This condition occurs almost always in women and there is often a genetic link with another woman in the family history having similar issues.
Abnormally large amounts of fatty tissue (adipose) are deposited in the lower half of the body, mainly around hips, inner knees and ankles.
The feet are not involved and hence a characteristic shape to legs is one diagnostic factor.
There is often acute tenderness in the tissues of the lower legs and tissues usually bruise easily. People with this condition find it very hard to lose weight from hips and thighs and when attempting weight reduction tactics, they will complain that weight is only lost above the waist.
The size of affected legs will not reduce with elevation as occurs with early lymphoedema. This is because the increase in size of limbs is not the result of increased limb volume, at least not initially.
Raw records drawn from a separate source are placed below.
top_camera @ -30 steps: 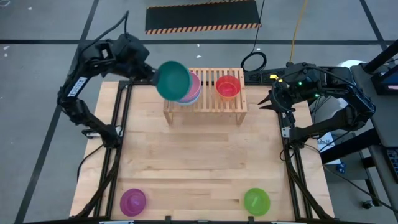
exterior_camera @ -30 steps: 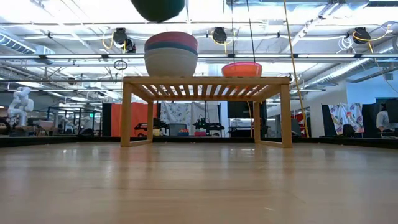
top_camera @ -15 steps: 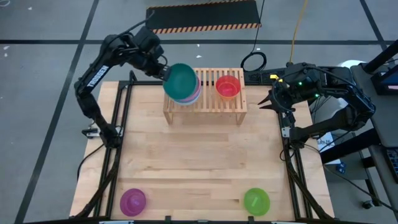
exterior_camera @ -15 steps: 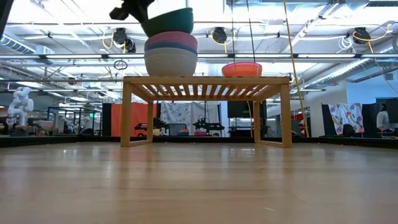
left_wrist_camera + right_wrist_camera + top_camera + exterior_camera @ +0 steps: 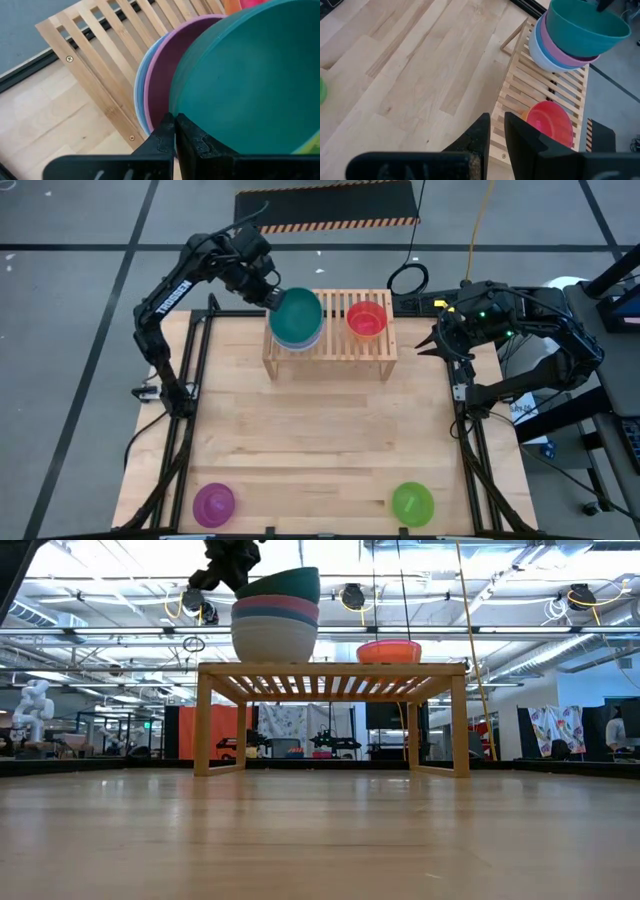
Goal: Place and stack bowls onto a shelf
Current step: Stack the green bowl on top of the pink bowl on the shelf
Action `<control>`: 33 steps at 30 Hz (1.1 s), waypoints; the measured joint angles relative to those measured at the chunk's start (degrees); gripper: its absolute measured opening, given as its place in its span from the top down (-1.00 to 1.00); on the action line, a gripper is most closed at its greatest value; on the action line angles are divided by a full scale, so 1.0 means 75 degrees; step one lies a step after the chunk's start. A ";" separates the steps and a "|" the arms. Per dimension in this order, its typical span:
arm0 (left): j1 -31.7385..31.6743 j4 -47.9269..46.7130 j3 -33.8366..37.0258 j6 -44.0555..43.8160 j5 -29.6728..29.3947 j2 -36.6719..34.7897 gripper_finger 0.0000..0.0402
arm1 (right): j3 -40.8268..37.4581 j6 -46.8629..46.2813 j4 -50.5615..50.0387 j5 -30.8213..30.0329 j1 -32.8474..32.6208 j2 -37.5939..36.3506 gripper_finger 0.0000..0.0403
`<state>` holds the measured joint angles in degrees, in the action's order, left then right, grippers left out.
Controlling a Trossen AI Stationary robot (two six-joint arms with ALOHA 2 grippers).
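Left gripper (image 5: 272, 298) over the shelf's (image 5: 375, 348) left end, jaws clamped on rim of teal bowl (image 5: 296, 315), tilted and seated in the stack: pink bowl (image 5: 276, 608), then blue bowl (image 5: 538, 36), then white bowl (image 5: 272, 638) lowest. Red bowl (image 5: 366, 318) on shelf further right, apart from stack. Purple bowl (image 5: 213, 503) and green bowl (image 5: 412, 503) near tabletop (image 5: 320, 430) front edge. Right gripper (image 5: 440, 345) parked at tabletop's right edge, jaws slightly apart, holding nothing.

Wood table (image 5: 320, 430): shelf (image 5: 330, 340) just by left claw (image 5: 271, 299), purple bowl (image 5: 213, 502) & green bowl (image 5: 412, 502) well away from it.
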<state>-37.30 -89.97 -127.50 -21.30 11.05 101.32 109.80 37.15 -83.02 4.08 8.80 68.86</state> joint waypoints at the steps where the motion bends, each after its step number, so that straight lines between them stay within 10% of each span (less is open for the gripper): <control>1: -0.0010 0.0000 0.0002 0.0003 -0.0001 0.0002 0.99 | 0.0000 0.0000 0.0000 0.0000 0.0000 0.0000 0.75; 33: -0.0313 0.0005 0.0504 -0.0085 -0.0156 -0.0126 0.99 | 0.0000 0.0180 0.0000 0.0000 0.0000 0.0000 0.75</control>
<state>-39.65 -89.94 -123.72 -21.94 9.88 100.38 109.80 38.50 -83.02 4.08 8.80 68.86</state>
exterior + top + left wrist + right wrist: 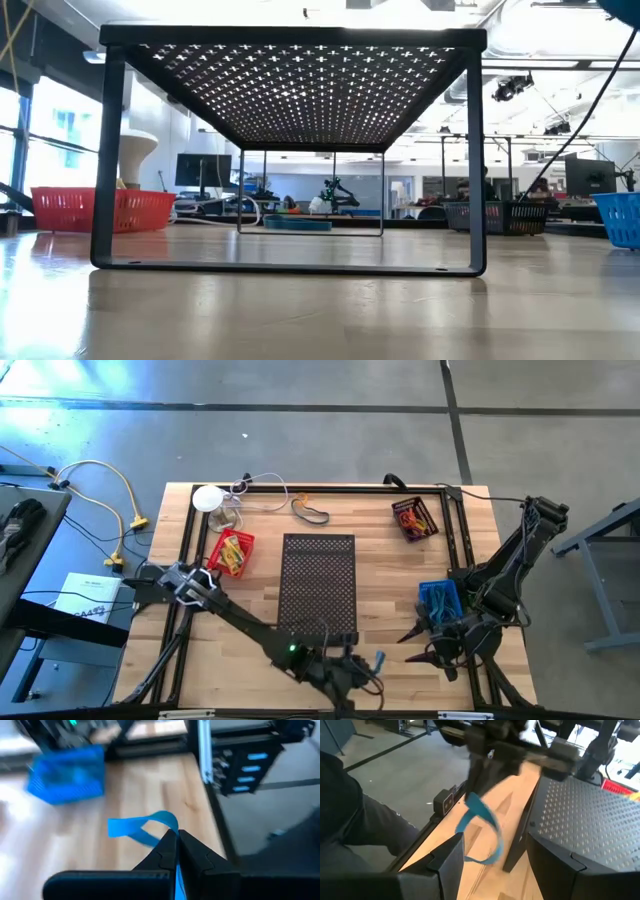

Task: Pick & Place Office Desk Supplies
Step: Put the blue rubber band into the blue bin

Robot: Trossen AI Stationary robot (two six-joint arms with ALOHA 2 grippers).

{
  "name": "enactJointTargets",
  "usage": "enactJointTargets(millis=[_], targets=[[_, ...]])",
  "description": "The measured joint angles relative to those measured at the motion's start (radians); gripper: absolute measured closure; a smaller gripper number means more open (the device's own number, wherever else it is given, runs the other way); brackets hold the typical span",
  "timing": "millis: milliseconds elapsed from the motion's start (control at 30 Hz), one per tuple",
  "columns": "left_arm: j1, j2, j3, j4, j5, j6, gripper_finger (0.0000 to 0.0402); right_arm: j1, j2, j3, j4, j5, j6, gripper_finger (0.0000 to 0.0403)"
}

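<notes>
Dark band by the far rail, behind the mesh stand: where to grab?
Pinch one long strand of the dark band mid-length, straight down from above, jaws across the strand. It seems to lie flat on the table as an elongated loop, so a side approach probably catches nothing.

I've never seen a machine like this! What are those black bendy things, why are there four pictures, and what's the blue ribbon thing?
The black bendy things are two robot arms at a wooden table. One picture looks down from above, one looks level along the tabletop, and two come from cameras on the arms' wrists. On the table are a black mesh stand, a red basket, a blue basket and a dark basket. The left gripper, at the table's near edge, is pinched shut on a blue band. The right gripper waits open beside the blue basket.
</notes>
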Motion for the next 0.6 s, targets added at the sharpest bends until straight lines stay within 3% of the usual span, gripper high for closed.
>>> enactJointTargets(millis=[300, 600], targets=[[0.065, -0.002, 0.073, 0.002, -0.013, 0.285, 0.0401, -0.025, 0.000, 0.000, 0.011, 0.001, -0.029, 0.0201], [0.124, -0.004, 0.073, 0.002, -0.015, 0.412, 0.0401, -0.144, 0.020, 0.000, 0.017, -0.004, -0.089, 0.0201]])
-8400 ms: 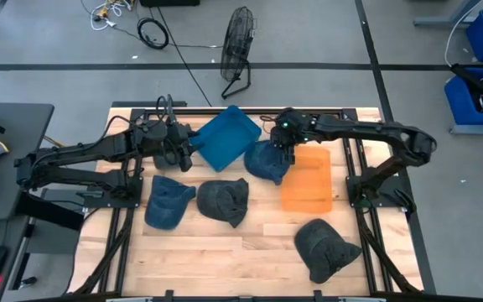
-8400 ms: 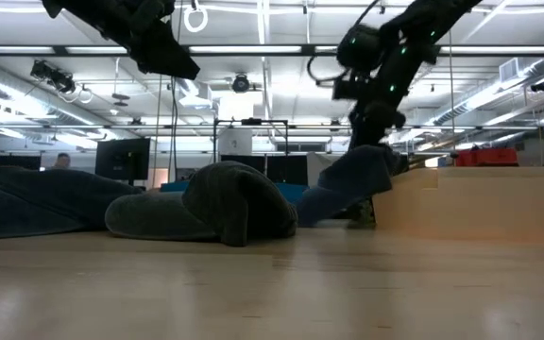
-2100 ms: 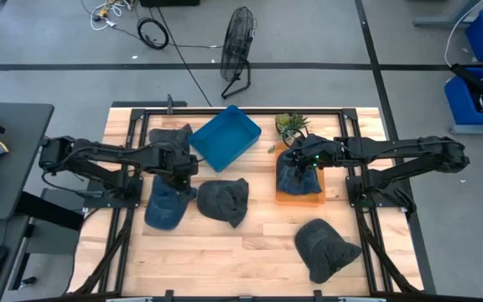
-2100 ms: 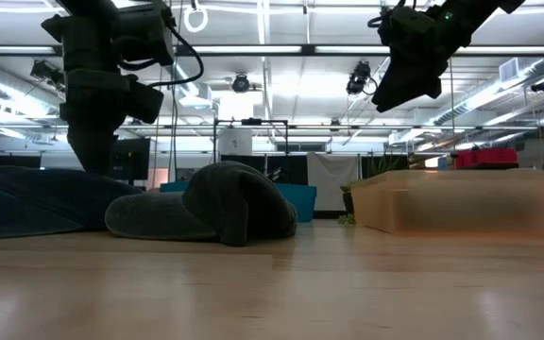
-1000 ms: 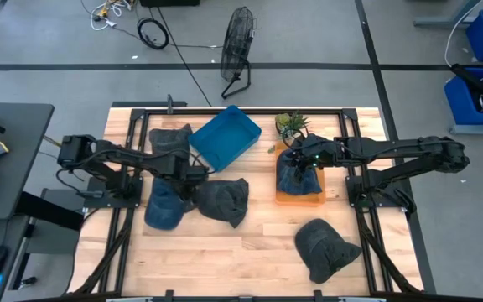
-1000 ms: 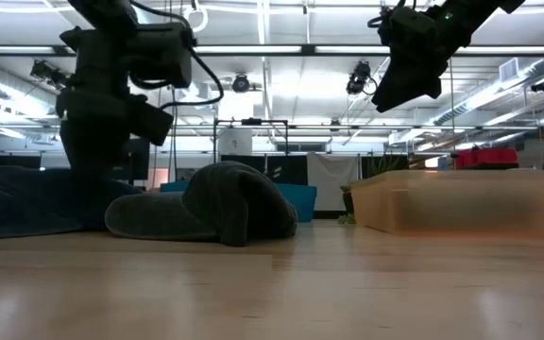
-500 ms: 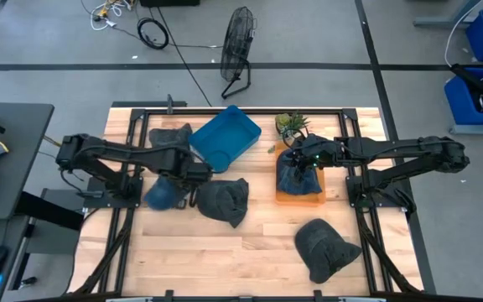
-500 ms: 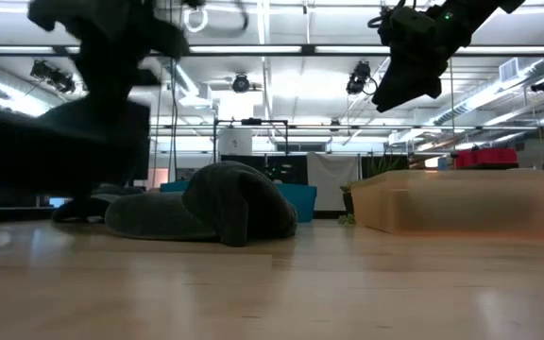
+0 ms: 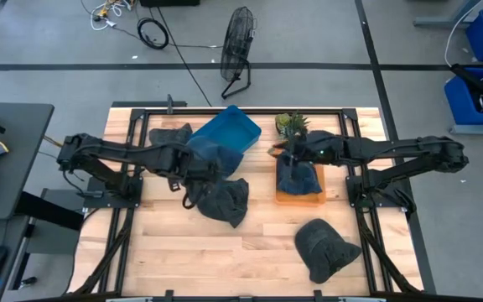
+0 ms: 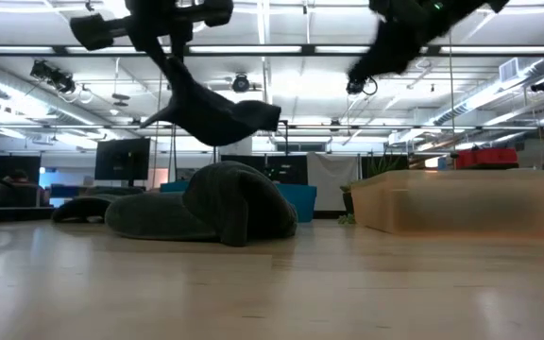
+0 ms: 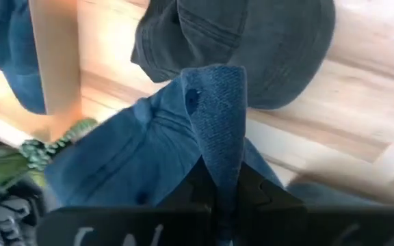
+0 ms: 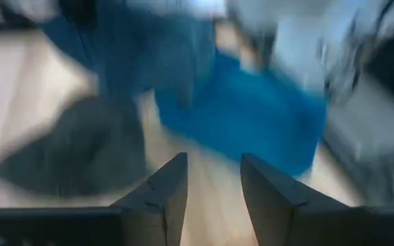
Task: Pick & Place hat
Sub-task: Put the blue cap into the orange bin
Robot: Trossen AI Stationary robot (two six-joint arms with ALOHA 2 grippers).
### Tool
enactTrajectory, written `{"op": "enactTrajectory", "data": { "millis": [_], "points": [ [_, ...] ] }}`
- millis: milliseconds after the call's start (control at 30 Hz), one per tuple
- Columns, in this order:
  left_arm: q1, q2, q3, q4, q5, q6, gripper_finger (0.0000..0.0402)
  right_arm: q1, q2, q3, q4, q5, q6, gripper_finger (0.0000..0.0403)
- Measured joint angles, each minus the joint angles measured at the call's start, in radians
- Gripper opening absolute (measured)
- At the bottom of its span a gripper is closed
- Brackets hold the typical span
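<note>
1. Looking down from high view: left gripper (image 9: 198, 168) was clamped on blue hat (image 9: 210, 161), lifted beside blue bin (image 9: 229, 134), above grey hat (image 9: 223, 200).
2. Low view: blue hat (image 10: 211, 113) hung off table.
3. Right wrist: right gripper (image 12: 213, 188) fingers apart, empty.

Long white ceiling strip lights (image 10: 366, 49) glare in the low view, leaving whatever hangs before them in silhouette. From above, the pale wooden table (image 9: 241, 252) is evenly lit, with soft shadows. The right wrist view is smeared with motion blur throughout.
</note>
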State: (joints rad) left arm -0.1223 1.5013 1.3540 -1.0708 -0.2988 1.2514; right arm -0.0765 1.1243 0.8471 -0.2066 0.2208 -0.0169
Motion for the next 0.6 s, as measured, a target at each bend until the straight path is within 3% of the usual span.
{"op": "enactTrajectory", "data": {
  "millis": [200,400,533,600],
  "points": [
    [0.024,0.006,0.0,0.062,0.0,0.095,0.0013,-0.002,0.135,0.001,0.39,-0.037,-0.136,0.0145],
    [0.032,0.006,0.0,0.093,0.014,0.123,0.0016,-0.035,0.312,0.005,0.55,-0.081,-0.261,0.0191],
    [0.032,0.006,0.0,0.106,0.064,0.124,0.0014,-0.068,0.403,0.054,0.558,-0.089,-0.294,0.0235],
    [0.031,0.006,0.0,0.114,0.099,0.124,0.0014,-0.086,0.439,0.089,0.537,-0.142,-0.298,0.0255]
  ]
}}
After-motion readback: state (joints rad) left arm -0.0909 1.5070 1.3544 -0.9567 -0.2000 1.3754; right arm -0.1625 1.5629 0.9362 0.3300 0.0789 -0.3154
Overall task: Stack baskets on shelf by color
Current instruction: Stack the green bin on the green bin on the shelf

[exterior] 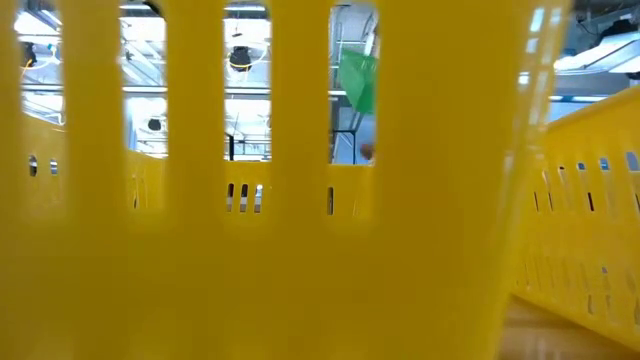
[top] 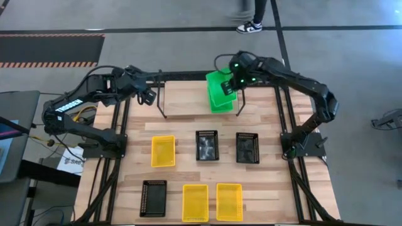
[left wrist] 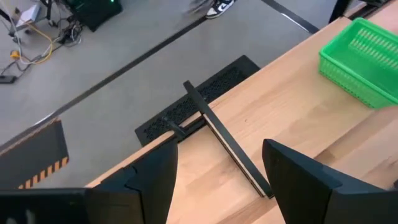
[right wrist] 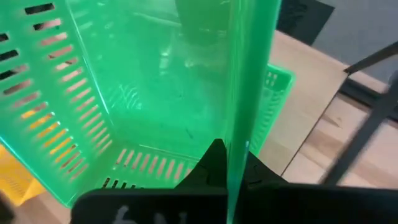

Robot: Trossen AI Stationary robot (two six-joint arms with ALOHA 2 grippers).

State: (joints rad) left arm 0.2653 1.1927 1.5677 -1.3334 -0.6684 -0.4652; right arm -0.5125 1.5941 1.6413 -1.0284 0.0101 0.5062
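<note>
1. The low view is almost fully blocked by a yellow basket (exterior: 300,250) standing right before the camera; through its slots only a bit of green and the room behind show.
2. In the high view the right gripper (top: 235,80) covers part of the green baskets (top: 221,93), so how many are stacked there I cannot tell for sure (at least two, as the right wrist view shows one under the held one).
3. The right gripper is clenched on the wall of a green basket (right wrist: 155,93), which hangs tilted above another green basket (right wrist: 277,84) at the right end of the shelf (top: 164,100).
4. The left gripper (top: 148,96) is at the shelf's left end, over the table (top: 182,129); its fingers (left wrist: 298,180) are spread apart and grasp nothing.
5. The baskets are small rectangular trays with slotted sides.
6. On the table in front of the shelf I count three yellow baskets (top: 163,151) and three black baskets (top: 206,145): one yellow and two black in the middle row, one black and two yellow in the near row.
</note>
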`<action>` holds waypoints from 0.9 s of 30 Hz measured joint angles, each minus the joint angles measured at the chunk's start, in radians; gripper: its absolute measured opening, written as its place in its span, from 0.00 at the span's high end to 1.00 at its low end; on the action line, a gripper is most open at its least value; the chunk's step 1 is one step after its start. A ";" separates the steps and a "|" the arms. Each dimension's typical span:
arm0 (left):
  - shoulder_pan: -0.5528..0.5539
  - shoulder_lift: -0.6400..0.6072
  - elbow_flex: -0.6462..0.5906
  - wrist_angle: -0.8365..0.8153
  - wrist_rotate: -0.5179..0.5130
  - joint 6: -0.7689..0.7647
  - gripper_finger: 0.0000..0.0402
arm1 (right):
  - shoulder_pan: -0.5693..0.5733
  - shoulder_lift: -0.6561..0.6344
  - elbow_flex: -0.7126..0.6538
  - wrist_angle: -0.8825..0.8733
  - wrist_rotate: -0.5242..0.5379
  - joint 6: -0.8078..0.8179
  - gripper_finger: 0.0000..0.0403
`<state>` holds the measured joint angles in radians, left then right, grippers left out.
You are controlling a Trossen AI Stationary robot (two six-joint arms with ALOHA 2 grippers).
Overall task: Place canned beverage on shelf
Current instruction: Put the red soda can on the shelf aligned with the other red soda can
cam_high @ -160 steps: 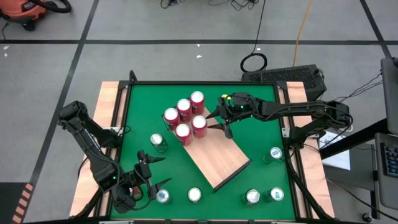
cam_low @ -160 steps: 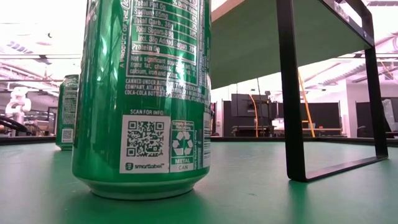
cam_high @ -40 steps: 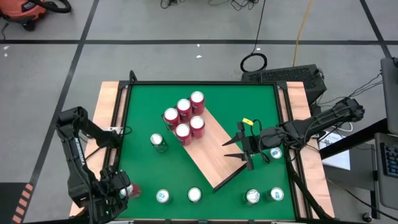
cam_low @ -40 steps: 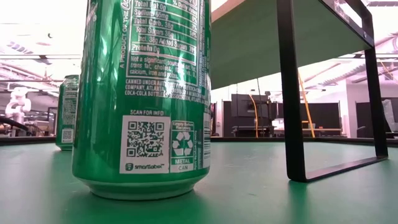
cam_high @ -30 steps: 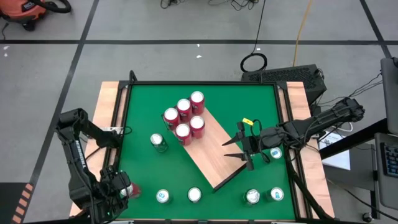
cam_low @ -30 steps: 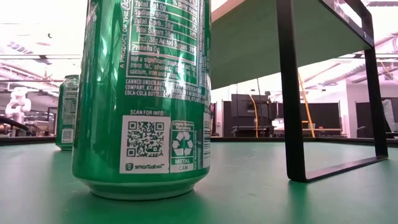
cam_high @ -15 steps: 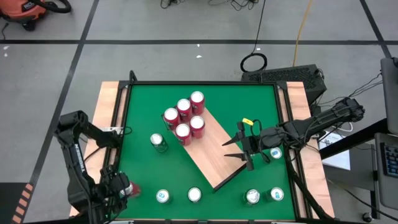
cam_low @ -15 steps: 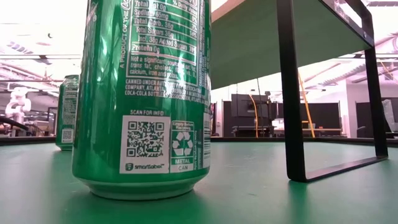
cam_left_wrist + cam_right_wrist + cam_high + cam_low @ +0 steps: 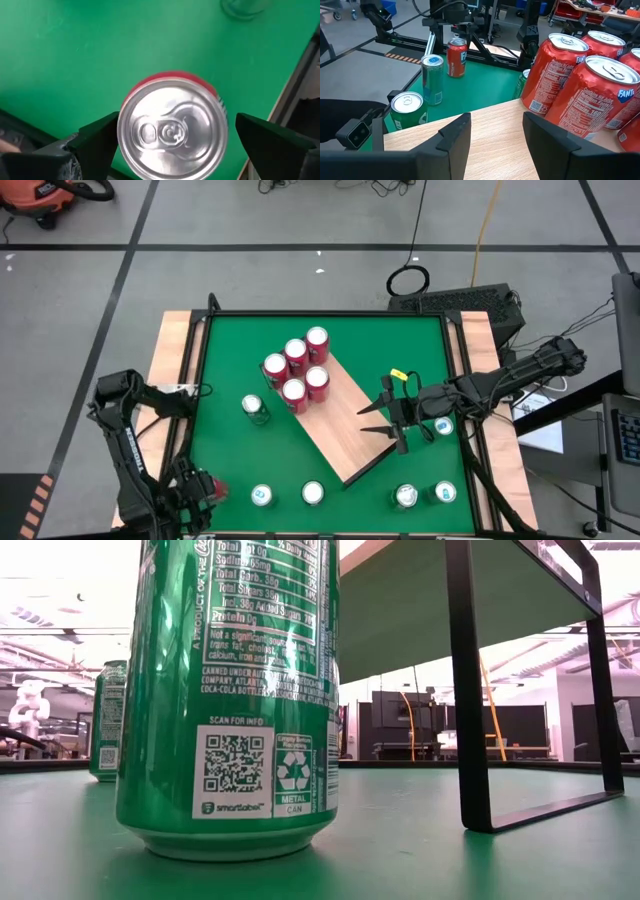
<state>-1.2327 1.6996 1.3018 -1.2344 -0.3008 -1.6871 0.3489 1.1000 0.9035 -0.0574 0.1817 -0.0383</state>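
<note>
**Table layout, both arms at opposite sides**

The flat light wood-grain shelf board [image 9: 348, 425] lies diagonally across the middle of the green table [image 9: 400, 350]. Five red cans [image 9: 298, 370] stand clustered on its far-left end. One green can [image 9: 255, 409] stands just left of the board. Four cans [image 9: 312, 493] line the near edge; another [image 9: 443, 426] stands at the right edge. The right gripper [image 9: 379, 420] hovers over the board's right end, fingers apart. The left gripper [image 9: 175, 145] straddles a red can [image 9: 172, 127] at the near-left corner, fingers apart.
</note>
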 joint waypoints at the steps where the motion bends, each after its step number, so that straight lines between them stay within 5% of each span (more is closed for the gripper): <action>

However with prolonged pressure changes on the lymphatic system from the fatty tissue, the lymphatic function will become disturbed in about 50% of the cases over time.Those cases are then referred to as
lipo-lymphoedema because of the combination of factors affecting the limbs.
Skin changes are minimal with lipoedema, unlike lymphoedema, and as there is little dermal (skin) thickening and fibrotic tissue change that will often occur where lymphoedema exists.
Since the size of limb may not be able to be dramatically reduced, treatment strategies are aimed at improving tissue symptoms, such as tenderness and heaviness.
Preventing disruption or improving lymphatic function through laser therapy, lymphatic drainage massage and strategies for home care must also be incorporated.
Osteoarthritis of knee joints and over pronated feet and "dropped" arches are often associated problems in women with lipoedema, and hence may also need physiotherapy intervention and referral to podiatrists.